* [Problem to solve]:
Repeat the listing exactly, line by line.

---------- Data shown

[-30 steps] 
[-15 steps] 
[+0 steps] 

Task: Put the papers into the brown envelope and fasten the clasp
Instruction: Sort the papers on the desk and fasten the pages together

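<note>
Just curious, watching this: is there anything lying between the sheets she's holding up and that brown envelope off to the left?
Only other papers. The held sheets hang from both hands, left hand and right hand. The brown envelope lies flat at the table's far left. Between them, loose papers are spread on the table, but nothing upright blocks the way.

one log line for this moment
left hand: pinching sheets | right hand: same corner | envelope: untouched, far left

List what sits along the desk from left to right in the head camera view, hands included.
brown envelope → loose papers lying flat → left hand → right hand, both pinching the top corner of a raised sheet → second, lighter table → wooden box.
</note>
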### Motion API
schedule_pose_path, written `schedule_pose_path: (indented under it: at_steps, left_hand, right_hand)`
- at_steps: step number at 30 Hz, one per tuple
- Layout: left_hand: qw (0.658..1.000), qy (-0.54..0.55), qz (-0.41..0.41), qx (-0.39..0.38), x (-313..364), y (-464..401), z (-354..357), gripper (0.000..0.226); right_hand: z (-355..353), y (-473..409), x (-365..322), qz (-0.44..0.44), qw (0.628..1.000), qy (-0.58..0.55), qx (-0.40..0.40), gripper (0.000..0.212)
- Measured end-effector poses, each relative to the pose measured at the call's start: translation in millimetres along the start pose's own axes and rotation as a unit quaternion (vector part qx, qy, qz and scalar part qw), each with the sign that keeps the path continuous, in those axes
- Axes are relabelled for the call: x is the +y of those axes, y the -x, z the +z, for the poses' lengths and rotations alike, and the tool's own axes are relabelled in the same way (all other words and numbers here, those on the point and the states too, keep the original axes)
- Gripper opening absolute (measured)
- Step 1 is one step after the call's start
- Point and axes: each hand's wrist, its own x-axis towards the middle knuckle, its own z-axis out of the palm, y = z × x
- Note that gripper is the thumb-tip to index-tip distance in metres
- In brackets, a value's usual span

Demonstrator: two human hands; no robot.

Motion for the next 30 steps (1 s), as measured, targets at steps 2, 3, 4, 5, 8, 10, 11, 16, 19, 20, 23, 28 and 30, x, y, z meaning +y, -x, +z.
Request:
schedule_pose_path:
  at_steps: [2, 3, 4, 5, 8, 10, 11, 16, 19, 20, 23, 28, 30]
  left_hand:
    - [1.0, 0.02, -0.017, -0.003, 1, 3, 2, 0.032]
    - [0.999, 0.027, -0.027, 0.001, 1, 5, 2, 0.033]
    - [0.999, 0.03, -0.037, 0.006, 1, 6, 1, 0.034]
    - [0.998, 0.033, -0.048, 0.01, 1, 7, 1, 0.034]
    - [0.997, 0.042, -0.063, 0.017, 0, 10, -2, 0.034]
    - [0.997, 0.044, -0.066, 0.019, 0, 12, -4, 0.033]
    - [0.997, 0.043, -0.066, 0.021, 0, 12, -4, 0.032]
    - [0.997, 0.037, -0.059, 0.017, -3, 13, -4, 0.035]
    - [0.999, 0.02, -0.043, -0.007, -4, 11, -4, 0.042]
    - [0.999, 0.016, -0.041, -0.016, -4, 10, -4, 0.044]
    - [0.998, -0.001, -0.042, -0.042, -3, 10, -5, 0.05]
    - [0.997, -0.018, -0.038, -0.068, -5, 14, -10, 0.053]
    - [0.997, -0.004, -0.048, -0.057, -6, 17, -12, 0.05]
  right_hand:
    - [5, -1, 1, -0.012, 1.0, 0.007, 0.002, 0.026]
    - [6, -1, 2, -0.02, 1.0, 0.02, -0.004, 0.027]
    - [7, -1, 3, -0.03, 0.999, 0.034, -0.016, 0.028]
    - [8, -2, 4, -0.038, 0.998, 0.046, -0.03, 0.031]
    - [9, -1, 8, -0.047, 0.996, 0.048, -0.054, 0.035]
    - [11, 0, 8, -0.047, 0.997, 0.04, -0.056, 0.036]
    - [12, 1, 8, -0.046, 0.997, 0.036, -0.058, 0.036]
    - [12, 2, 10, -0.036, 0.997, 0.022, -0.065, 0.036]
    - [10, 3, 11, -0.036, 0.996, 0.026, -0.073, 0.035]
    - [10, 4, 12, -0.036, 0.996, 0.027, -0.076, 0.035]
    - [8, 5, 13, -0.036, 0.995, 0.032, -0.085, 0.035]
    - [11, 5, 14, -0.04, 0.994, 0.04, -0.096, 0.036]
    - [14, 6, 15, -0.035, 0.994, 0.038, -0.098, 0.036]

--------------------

* [Worked solution]:
[-30 steps] 
[-15 steps] 
[+0 steps] 

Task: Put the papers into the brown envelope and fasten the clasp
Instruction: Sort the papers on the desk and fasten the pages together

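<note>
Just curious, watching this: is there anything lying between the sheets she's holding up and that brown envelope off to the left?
Only other papers. The held sheets hang from both hands, left hand and right hand. The brown envelope lies flat at the table's far left. Between them, loose papers are spread on the table, but nothing upright blocks the way.

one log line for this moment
left hand: pinching sheets | right hand: same corner | envelope: untouched, far left

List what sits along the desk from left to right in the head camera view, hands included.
brown envelope → loose papers lying flat → left hand → right hand, both pinching the top corner of a raised sheet → second, lighter table → wooden box.
</note>
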### Motion API
schedule_pose_path, written `schedule_pose_path: (indented under it: at_steps, left_hand, right_hand)`
- at_steps: step number at 30 Hz, one per tuple
- Layout: left_hand: qw (0.658..1.000), qy (-0.54..0.55), qz (-0.41..0.41), qx (-0.39..0.38), x (-313..364), y (-464..401), z (-354..357), gripper (0.000..0.226); right_hand: z (-355..353), y (-473..409), x (-365..322), qz (-0.44..0.44), qw (0.628..1.000), qy (-0.58..0.55), qx (-0.40..0.40), gripper (0.000..0.212)
- Measured end-effector poses, each relative to the pose measured at the call's start: translation in millimetres along the start pose's own axes and rotation as a unit quaternion (vector part qx, qy, qz and scalar part qw), each with the sign that keeps the path continuous, in those axes
- Axes are relabelled for the call: x is the +y of those axes, y the -x, z the +z, for the poses' lengths and rotations alike, and the tool's own axes are relabelled in the same way (all other words and numbers here, those on the point and the states too, keep the original axes)
- Gripper opening absolute (measured)
- Step 1 is one step after the call's start
- Point and axes: each hand's wrist, its own x-axis towards the middle knuckle, its own z-axis out of the palm, y = z × x
- Note that gripper is the thumb-tip to index-tip distance in metres
- In brackets, a value's usual span

Demonstrator: two human hands; no robot.

Motion for the next 30 steps (1 s), as measured, targets at steps 2, 3, 4, 5, 8, 10, 11, 16, 19, 20, 23, 28 and 30, x, y, z meaning +y, -x, +z.
Request:
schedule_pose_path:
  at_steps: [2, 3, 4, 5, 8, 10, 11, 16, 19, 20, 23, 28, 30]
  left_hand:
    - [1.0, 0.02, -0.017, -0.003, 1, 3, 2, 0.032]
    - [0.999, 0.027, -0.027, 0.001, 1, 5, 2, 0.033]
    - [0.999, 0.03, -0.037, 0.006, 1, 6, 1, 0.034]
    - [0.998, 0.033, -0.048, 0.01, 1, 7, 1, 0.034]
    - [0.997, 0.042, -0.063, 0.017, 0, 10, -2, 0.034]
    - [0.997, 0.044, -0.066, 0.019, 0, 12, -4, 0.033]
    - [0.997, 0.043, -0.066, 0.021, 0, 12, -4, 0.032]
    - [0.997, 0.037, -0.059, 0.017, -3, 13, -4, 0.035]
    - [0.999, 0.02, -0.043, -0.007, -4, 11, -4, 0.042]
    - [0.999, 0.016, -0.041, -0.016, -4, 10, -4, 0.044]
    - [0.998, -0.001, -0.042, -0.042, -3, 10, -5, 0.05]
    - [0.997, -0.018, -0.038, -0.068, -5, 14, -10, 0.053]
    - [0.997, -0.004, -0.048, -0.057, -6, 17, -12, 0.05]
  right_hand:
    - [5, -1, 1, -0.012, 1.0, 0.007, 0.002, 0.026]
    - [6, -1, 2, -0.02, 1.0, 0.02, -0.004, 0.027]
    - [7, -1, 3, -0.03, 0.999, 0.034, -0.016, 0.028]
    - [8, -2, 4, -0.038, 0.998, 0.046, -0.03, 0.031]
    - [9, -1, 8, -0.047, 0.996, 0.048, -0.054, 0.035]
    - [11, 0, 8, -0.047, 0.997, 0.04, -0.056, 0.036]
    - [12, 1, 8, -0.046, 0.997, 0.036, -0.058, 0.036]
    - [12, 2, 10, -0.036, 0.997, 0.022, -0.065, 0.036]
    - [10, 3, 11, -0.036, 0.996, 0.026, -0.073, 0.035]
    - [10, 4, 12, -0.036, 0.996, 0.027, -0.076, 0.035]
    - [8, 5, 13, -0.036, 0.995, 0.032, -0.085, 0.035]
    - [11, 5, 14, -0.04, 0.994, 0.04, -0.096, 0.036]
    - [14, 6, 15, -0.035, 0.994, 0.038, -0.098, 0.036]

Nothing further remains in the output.